WHAT THE TASK ASKS:
Leave the pictures behind and reproduce every line of the listing exactly.

┌─ PROVIDED MATERIAL

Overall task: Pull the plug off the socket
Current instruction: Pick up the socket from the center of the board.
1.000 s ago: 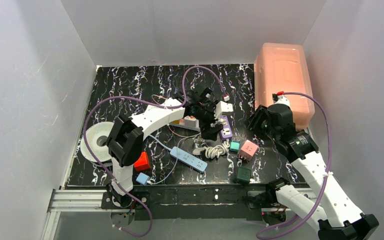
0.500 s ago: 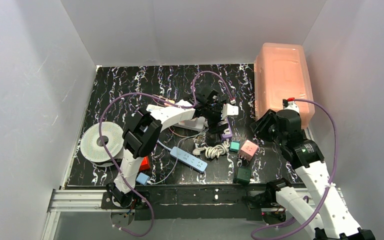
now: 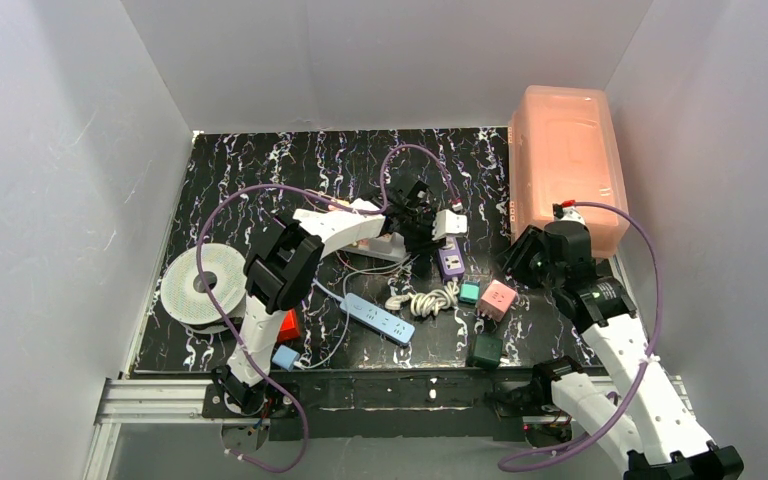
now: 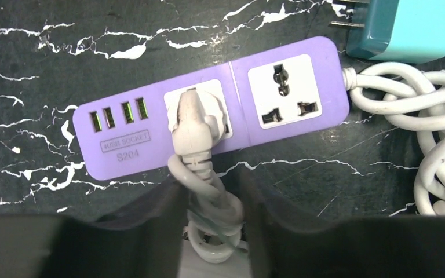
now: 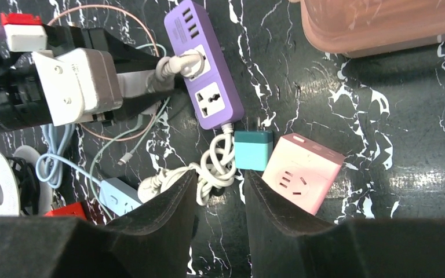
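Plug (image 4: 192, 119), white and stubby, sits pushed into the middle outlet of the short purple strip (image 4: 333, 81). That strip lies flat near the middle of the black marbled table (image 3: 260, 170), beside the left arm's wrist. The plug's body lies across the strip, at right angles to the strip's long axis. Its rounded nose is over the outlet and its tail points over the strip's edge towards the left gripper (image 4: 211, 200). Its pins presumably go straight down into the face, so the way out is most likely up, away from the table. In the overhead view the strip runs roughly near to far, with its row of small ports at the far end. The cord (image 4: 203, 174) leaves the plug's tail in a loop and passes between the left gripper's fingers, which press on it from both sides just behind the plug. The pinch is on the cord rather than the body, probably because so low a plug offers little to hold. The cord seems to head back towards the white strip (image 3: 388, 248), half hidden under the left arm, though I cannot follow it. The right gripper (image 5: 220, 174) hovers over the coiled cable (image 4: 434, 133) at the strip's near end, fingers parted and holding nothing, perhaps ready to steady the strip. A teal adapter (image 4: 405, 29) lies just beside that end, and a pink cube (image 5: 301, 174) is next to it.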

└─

SOLUTION:
Overall task: Pull the plug off the socket
Current instruction: Pick up the socket from the center of the board.
1.000 s ago: 
0.500 s ago: 
now: 
now: 
now: 
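Plug (image 4: 192, 119), white and stubby, sits pushed into the middle outlet of the short purple strip (image 4: 333, 81). That strip lies flat near the middle of the black marbled table (image 3: 260, 170), beside the left arm's wrist. The plug's body lies across the strip, at right angles to the strip's long axis. Its rounded nose is over the outlet and its tail points over the strip's edge towards the left gripper (image 4: 211, 200). Its pins presumably go straight down into the face, so the way out is most likely up, away from the table. In the overhead view the strip runs roughly near to far, with its row of small ports at the far end. The cord (image 4: 203, 174) leaves the plug's tail in a loop and passes between the left gripper's fingers, which press on it from both sides just behind the plug. The pinch is on the cord rather than the body, probably because so low a plug offers little to hold. The cord seems to head back towards the white strip (image 3: 388, 248), half hidden under the left arm, though I cannot follow it. The right gripper (image 5: 220, 174) hovers over the coiled cable (image 4: 434, 133) at the strip's near end, fingers parted and holding nothing, perhaps ready to steady the strip. A teal adapter (image 4: 405, 29) lies just beside that end, and a pink cube (image 5: 301, 174) is next to it.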

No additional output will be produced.